By Erica Gunderson
This week, the U.S. Supreme Court struck down affirmative action in college admissions, a policy that withstood challenges reaching as far back as 1978. In her dissent, Justice Ketanji Brown Jackson called the decision a “tragedy,” saying “with let-them-eat-cake obliviousness, today, the majority pulls the rip cord and announces color blindness for all by legal fiat, but deeming race irrelevant in law does not make it so in life.”
Now, higher education institutions wishing to achieve racially diverse student bodies have to find a new way forward.
Paul Gowder, professor of law and associate dean of research and intellectual life at Northwestern University, said the principle behind affirmative action’s beginnings was simple — that diversity in schools is important and desirable.
“The court argued and, until (Thursday), really seemed to be solidly accepting the idea that educational diversity is a compelling interest, that the idea of having an educational environment that includes people from all kinds of backgrounds and particularly from racial groups and other groups of people that are underrepresented in colleges and universities is a compelling interest, justifying the attention to race,” Gowder said. “What the real issue is, is that there are continuing consequences of government discrimination. The government participated in the residential segregation that leads to people of color being disproportionately located in communities with under-resourced schools having essentially starting 20 feet behind the starting line in many cases. And what affirmative action rightly can do is, one, rectify that as a matter of justice. And two, also allow universities to identify students who have just as much ability as the students who started with the advantages.”

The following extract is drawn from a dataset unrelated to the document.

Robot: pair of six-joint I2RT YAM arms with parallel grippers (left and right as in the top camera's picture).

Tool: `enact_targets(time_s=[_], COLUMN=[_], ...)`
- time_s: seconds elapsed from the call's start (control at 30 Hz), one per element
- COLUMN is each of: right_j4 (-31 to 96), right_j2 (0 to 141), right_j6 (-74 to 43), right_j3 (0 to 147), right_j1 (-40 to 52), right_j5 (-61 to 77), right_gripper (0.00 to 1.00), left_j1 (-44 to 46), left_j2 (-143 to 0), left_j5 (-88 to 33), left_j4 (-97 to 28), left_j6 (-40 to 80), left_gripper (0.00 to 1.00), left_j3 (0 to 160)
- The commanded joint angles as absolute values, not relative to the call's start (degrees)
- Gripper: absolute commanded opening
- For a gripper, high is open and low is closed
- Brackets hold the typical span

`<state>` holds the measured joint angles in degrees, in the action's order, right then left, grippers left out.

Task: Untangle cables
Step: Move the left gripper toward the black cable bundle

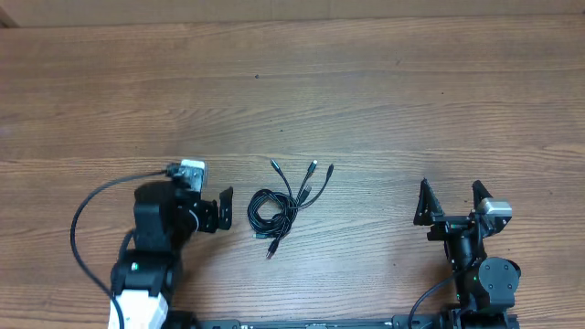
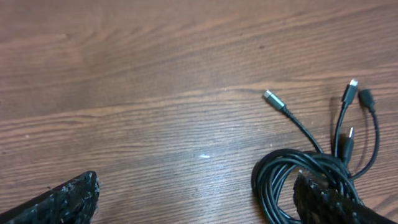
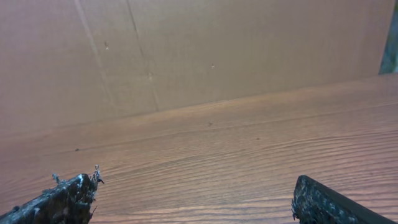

Christian Perry, director of policy and advocacy with the Partnership for College Completion, is also a U.S. Navy veteran. He said the exception Chief Justice John Roberts made allowing service academies to continue considering race in admissions is a telling one.
“The fact that the chief justice could carve out for ‘distinct interests’ is what he called it, for military institutions, and say that that’s good for our men and women serving in uniform, but not good for the likes of our elite institutions in the country — I think it’s hypocrisy,” Perry said.
Nicholas Jones, executive vice president and vice president for academic affairs with the University of Illinois system, said his institution has prepared for this ruling and that University of Illinois’ core beliefs remain steadfast.
“Our mission is to serve the citizens of the state of Illinois,” Jones said. “And that is all citizens of the state of Illinois. We must just redouble our efforts to ensure that we are indeed doing that. It means that we will have to look at all of our practices and make sure that we follow the law, but that commitment is robust.”
Gowder pointed out that the ruling is narrow and there are many ways higher education institutions can continue ensuring diversity in their student body.
“All the case considered was specific admissions policies that the court claimed could make race and race alone determinative of people’s chances of admission,” Gowder said. “The court specifically said that you can still think about race in individual cases. If a student says, ‘Here’s a story of how race interacts with some kind of other qualities,’ that is OK for admissions use. So if somebody says, ‘Here’s how I overcame racial discrimination,’ the … university can consider that, for example, as part of someone’s character. The court decision also didn’t rule out things like pipeline programs trying to increase applicant rules from all kinds of backgrounds.”
Perry said his organization has also been anticipating this ruling and will be issuing suggestions this summer for institutions to consider implementing.
“In the advocate community, what we’re concerned with is making sure that colleges, one, don’t overreact … thinking that they have to now be overly legalistic in how they go about interpreting this ruling,” Perry said. “But also, that they are intentional about expanding their recruitment efforts to still affirm diversity in the classroom. We know that there will be some institutions that take this as an opportunity, and we hope that higher ed institutions, as well as state legislators, take the opportunity to lean in … and fight back.”
Jones said the University of Illinois system will continue to make diversity in its student body a priority because it results in a better education.
“Our students learn best, learn the most, learn most effectively when they are in an environment where they are exposed to a broad diversity of viewpoints and perspectives,” Jones said. “So from my perspective, having that diversity in the in the classroom is critical to our success. Our focus is on bringing students to the University of Illinois who we believe can successfully graduate from our institution. This challenges us to think a little bit differently about how we do admissions, not view it as a process of threshold and presenting barriers to entry, but focusing on ensuring that we are identifying those talented people … and ensuring that they have the support that they need to be successful. And that’s what we’re absolutely committed to doing.”